On 12/16/2010 12:04 PM, viritha kaza wrote:
> Hi James,
> Thanks for your reply,
> I am new to R statistics.
> Do I have to give the values for q or r because I am getting the following
> error when I type mapply command -
>
> Error in dimnames(x)<- dn :
>    length of 'dimnames' [1] not equal to array extent
>
> There are 5 arrays in the experiment.
>
> Thank you,
> Viritha
>
>
> On Thu, Dec 16, 2010 at 11:22 AM, James W. MacDonald
> <jmacdon at med.umich.edu>wrote:
>
>> Hi Viritha,
>>
>>
>> On 12/16/2010 10:45 AM, viritha kaza wrote:
>>
>>> Hi Group,
>>> Let me clearly explain.I have the [Mouse430_2] Affymetrix Mouse Genome 430
>>> 2.0 Array.I want to create an unnormalised expression microarray data
>>> set.I
>>> have the cell files and cdf file for this.I want the intensities in the
>>> probe level.Is this possible in R or any other source? or how can I get
>>> this
>>> expression microarray dataset?
>>>
>>
>> library(affy)
>> dat<- ReadAffy()
>> pms<- pm(dat, LISTRUE=TRUE)
>> fun<- function(q,r){
>> row.names(r)<- rep(q, ncol(r))
>> r
>> }
>>
>> pms<- mapply(fun, names(pms), pms, SIMPLIFY = FALSE)
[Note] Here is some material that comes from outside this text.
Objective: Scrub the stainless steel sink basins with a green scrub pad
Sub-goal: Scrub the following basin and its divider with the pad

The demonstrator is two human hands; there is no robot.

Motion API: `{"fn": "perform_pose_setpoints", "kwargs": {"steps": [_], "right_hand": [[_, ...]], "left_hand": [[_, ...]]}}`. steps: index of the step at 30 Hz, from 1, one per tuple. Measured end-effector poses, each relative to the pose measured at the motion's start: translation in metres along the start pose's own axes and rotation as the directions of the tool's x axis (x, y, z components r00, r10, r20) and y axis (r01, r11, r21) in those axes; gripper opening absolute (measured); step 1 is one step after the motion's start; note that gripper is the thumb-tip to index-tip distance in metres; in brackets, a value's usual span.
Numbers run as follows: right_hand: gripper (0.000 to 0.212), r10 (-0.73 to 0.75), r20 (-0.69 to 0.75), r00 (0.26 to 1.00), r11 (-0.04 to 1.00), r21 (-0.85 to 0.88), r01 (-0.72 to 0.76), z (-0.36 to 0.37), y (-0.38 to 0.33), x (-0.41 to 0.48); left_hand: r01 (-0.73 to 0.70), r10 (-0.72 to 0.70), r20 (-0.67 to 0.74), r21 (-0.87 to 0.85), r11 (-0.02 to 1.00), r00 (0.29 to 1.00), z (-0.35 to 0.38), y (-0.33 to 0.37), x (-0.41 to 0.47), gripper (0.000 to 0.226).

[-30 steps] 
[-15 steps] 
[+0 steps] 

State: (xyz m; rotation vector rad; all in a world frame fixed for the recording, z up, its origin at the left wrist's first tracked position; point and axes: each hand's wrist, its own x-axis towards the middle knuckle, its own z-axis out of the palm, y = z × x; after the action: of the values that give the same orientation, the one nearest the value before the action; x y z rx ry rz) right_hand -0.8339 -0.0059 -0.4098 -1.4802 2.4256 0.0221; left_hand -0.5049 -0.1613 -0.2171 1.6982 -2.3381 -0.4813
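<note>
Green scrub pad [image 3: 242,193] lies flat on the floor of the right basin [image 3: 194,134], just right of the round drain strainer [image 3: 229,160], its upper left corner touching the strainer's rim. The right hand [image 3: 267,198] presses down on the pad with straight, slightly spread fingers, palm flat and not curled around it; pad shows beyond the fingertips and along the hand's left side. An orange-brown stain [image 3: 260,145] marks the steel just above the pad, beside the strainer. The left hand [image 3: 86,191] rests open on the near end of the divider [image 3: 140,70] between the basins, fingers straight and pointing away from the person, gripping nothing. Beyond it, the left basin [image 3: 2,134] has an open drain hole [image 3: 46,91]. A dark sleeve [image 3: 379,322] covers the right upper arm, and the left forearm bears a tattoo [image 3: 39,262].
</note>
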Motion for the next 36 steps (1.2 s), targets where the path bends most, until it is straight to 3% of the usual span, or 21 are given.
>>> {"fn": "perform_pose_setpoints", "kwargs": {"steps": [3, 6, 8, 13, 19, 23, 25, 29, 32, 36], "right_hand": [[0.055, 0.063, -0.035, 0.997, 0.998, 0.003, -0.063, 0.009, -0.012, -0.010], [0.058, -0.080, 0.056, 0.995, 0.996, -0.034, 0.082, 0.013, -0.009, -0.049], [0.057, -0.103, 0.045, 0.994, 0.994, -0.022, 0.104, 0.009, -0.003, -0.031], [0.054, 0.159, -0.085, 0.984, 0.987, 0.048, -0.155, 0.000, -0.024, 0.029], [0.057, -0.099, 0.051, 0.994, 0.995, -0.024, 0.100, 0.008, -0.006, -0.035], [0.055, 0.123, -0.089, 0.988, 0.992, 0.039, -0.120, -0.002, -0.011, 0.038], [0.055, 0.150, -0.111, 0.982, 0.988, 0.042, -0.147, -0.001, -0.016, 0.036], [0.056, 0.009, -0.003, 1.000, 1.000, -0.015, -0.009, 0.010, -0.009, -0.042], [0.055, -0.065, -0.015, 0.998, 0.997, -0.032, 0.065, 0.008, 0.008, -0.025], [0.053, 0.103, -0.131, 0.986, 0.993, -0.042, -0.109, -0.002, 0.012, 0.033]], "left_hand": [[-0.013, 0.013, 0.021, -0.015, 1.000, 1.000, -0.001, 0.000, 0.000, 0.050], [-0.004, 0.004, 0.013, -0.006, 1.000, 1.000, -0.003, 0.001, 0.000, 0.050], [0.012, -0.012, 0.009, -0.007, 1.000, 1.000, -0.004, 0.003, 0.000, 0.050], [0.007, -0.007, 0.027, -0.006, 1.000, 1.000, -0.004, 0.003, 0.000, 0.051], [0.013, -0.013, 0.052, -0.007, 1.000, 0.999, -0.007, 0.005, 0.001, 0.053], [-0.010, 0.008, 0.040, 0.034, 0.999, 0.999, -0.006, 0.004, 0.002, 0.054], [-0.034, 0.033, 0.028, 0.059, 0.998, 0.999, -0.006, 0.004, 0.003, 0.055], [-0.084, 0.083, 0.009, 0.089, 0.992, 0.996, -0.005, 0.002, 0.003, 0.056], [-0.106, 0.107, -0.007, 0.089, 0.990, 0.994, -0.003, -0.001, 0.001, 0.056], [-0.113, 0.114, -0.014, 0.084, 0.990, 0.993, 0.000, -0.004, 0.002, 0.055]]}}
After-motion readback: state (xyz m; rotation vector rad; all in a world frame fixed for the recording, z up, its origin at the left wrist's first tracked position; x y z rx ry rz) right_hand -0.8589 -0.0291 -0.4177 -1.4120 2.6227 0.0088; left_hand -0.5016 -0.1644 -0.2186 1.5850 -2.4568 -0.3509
>> pms<- do.call("rbind", pms)
>> write.table(pms, "Raw PM data.txt", quote = FALSE, row.names = TRUE,
>> col.names = TRUE, sep = "\t")
>>
>> You can do similar for MM probes if you desire.
>>
>> Best,
>>
>> Jim
>>
>>
>>
>>   Thank you in advance,
>>> Viritha
>>>
>>> On Wed, Dec 15, 2010 at 4:05 PM, viritha kaza<viritha.k at gmail.com>
>>>   wrote:
>>>
>>> Hi group,
>>>> If I want to create raw txt file of microarray data from the (affymetrix)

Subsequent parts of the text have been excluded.